**Material provided**
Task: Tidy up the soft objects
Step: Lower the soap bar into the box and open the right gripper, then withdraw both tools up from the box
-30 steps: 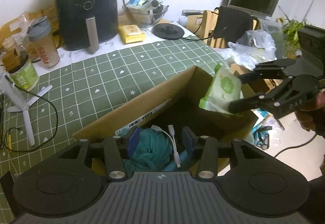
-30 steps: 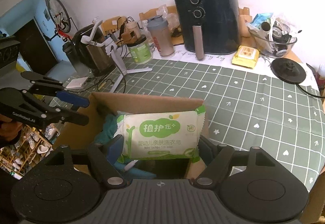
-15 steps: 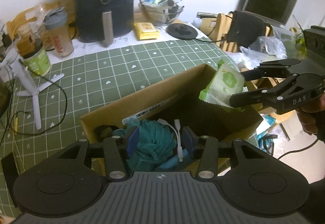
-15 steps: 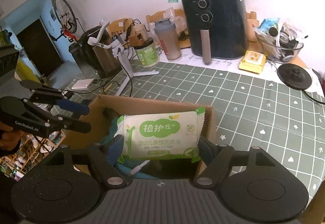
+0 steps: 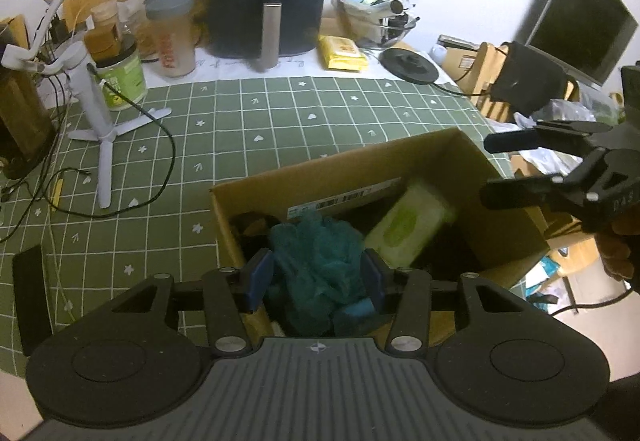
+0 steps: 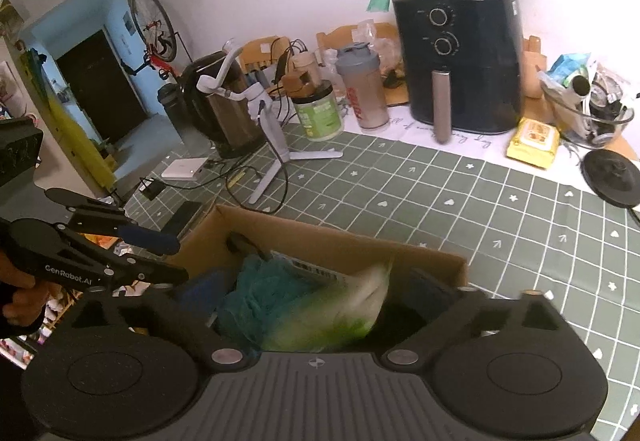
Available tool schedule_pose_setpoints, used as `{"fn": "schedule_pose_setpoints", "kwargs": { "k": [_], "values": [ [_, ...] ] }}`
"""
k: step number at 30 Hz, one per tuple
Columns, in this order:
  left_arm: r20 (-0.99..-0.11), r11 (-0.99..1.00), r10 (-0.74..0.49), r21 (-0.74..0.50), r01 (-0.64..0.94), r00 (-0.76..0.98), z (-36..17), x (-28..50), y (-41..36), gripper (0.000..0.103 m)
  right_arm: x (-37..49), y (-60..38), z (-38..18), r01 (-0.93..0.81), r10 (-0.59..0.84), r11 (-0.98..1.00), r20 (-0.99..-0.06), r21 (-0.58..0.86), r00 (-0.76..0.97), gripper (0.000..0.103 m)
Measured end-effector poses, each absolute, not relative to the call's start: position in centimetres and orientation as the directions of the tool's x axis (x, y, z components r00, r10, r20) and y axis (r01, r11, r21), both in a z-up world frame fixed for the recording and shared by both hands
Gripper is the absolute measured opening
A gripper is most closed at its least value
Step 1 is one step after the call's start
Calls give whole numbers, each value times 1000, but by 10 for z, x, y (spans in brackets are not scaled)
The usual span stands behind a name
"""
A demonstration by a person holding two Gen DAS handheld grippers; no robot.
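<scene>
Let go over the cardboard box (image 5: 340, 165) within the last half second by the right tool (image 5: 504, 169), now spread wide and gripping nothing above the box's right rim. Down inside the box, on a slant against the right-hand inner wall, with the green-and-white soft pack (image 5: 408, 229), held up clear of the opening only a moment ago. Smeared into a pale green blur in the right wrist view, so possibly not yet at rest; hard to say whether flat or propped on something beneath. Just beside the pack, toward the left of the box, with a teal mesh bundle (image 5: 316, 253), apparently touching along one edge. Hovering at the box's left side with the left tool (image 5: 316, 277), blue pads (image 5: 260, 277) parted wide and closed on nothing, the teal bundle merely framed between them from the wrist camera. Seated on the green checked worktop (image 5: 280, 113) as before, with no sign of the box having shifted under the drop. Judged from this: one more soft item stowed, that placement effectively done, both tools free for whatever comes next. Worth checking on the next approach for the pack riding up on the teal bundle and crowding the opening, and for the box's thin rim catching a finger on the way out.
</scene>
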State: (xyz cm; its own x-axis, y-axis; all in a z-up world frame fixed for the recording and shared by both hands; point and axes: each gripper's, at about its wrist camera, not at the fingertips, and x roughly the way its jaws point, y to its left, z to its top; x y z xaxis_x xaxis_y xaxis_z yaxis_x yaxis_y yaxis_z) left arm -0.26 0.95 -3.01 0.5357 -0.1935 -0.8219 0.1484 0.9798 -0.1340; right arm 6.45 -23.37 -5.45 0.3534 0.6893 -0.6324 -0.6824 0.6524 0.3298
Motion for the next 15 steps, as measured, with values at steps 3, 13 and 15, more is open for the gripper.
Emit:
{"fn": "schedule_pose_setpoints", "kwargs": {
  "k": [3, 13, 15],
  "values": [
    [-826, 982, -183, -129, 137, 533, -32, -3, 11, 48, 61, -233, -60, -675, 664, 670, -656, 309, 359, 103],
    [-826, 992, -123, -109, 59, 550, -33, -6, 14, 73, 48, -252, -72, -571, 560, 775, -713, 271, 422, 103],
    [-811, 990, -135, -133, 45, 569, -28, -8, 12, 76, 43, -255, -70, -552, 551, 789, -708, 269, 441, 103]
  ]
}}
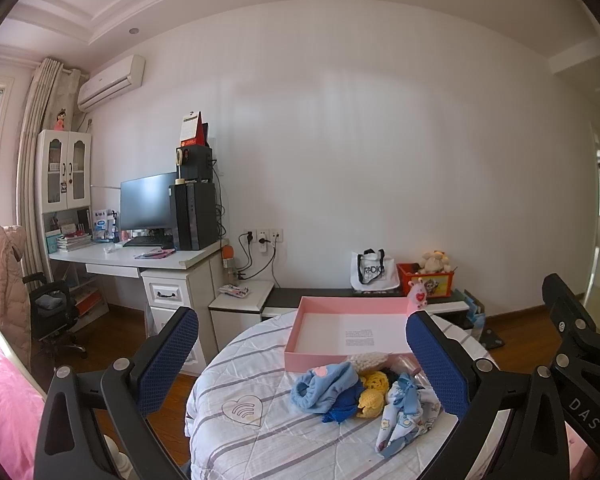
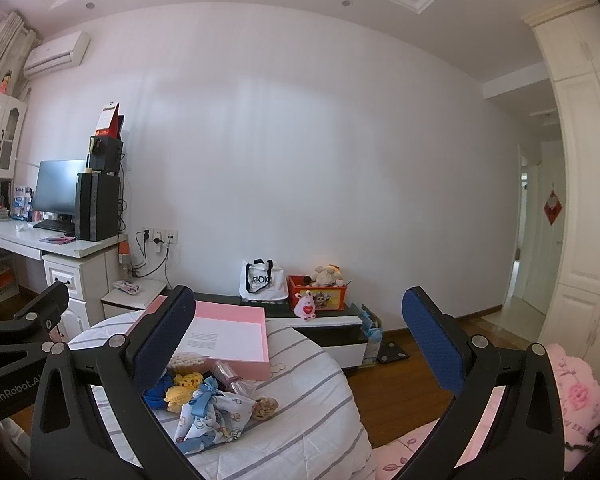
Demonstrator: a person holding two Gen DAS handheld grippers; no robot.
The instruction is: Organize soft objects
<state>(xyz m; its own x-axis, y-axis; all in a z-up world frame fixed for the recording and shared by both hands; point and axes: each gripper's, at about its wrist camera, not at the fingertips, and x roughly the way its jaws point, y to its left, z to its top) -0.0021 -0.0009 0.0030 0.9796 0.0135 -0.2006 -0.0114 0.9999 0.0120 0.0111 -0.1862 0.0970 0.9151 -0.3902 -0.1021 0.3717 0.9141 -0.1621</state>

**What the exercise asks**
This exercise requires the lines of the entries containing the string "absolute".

**Response for this exercise**
Measured end-effector poses, each absolute, not relative to the call's start: position in centimetres and orientation as the directions of the tool's x axis (x, y, z components r00, r10, r20) and y axis (r01, r11, r21), both in a z-up world frame fixed for the recording and shared by both hands
Gripper is the absolute measured opening

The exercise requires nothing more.